Review: I was shocked, deeply saddened and angered to read this book. It's like stepping into the past or onto another planet. Be aware if you are required to read this book for a class. When you read the chapter on White Racial Identity, take note that they refer to whites as White Folks. It's weird, no other ethnic identity is labeled this way. But even more so, the lastest edition basically implies that if you are white, you are racist. I am liberal in my politics but it would take a fool not get the gist of the undercurrent of what is being said here. The chapter itself is even taken from a work in progress by Sue & Sue entitled "You Are a Racist". And they don't mind imposing the very identity crisis or conflict on whites that they admonish absolutelly against doing to other minorities or biracial persons.

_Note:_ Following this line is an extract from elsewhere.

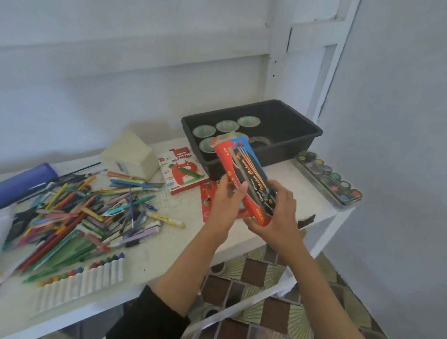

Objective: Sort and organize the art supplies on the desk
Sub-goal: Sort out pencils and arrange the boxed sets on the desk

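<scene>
While the left hand (224, 205) grips the red box (239, 175) with curled fingers, the right hand (277, 216) holds its lower end, above the desk (188, 235) near the bin (296, 139).

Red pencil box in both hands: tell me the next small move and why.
Probably fold the top flap shut. The red pencil box is tilted above the desk, the left hand gripping its side and the right hand its lower end; its top end looks open, with pencils showing inside. Closing it should keep them in when it is set down.
</scene>
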Demonstrator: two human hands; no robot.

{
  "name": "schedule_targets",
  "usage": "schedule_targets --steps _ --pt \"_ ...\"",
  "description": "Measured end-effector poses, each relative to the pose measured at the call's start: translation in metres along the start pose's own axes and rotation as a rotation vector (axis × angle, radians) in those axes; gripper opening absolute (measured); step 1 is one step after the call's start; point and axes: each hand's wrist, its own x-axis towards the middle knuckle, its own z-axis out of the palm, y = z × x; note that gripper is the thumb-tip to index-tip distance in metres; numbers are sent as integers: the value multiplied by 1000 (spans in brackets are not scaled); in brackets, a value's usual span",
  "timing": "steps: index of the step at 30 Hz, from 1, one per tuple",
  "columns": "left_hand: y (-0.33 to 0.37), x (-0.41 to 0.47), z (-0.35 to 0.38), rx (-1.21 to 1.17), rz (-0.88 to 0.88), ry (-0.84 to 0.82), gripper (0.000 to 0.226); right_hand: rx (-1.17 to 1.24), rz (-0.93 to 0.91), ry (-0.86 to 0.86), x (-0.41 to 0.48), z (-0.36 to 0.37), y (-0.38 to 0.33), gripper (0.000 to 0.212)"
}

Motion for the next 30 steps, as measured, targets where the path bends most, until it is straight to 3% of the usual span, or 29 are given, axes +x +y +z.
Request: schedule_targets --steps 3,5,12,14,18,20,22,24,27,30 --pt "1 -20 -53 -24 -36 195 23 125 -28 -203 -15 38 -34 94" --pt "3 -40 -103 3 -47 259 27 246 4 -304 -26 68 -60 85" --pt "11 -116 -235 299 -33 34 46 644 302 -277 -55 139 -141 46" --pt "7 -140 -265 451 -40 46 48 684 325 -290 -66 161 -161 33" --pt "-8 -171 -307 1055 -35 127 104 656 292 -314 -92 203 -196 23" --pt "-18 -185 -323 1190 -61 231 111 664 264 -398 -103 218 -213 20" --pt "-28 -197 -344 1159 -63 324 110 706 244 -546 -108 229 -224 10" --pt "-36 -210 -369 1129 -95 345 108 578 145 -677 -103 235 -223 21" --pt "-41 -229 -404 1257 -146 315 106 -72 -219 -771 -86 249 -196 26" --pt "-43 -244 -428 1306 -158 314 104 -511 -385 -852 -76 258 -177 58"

For example from page 240:
"First, it is clear that most White folks perceive themselves as unbiased individuals who do not harbor racist thoughts and feelings; they see themselves as working toward social justice and possess a conscious desire to better the life circumstances of those less fortunate than they. While admirable qualitites, this self-image serves as a major barrier to recognizing and taking responsibility for admitting and dealig with one's own prejudices and biases. To admit to being racist, sexist, or homophobic requires people to recognize that the self-images that they hold so dear are based on fase notions of the self"
Huh?? Talk about a double bind! Furthermore, on page 239, they state: "...many White Americans would be hard pressed to describe their Irish, Italian, German, or Norwegian heritage in any but the most superficial manner."
What a slap in the face!! What a step backwards!! Sue and Sue need to look in the mirror at their own arrogance, prejudices and biases. Even more so, they need to take a deep long look at their own racism. It bleeds through the paragraphs of this chapter for all to see whom have the courage to take off the blinders of being brain-washed by this hateful ideology. Even more so, universities and colleges should be ashamed to require this piece for multicultural studies.

Rating: 1 stars
Summary: Horrible, Putrid, Please don't waste the trees!
Review: Playboy magazine comes closer to being a scientific journal than Sue's book. It is awful. The most biased work I've ever read. They actually criticized anyone condemning a broken home as being a "white standard" and they also criticized any counselor that encouraged their clients to try to change THEMSELVES rather than looking at society. Who are they counseling??? Also - all the stats and quotes they use to point out shocking racist biases (and they are shocking)are dated between 1960-1970. The current information they quote only comes from themselves. This book was obviously written by people with an agenda and is a waste of time and paper. The benefits of this books can be summed up in about two sentences: Remember that everyone else is not exactly like you and when you do find yourself uncomfortable with differences please look at yourself and your biases first. There. Now you don't have to buy the book!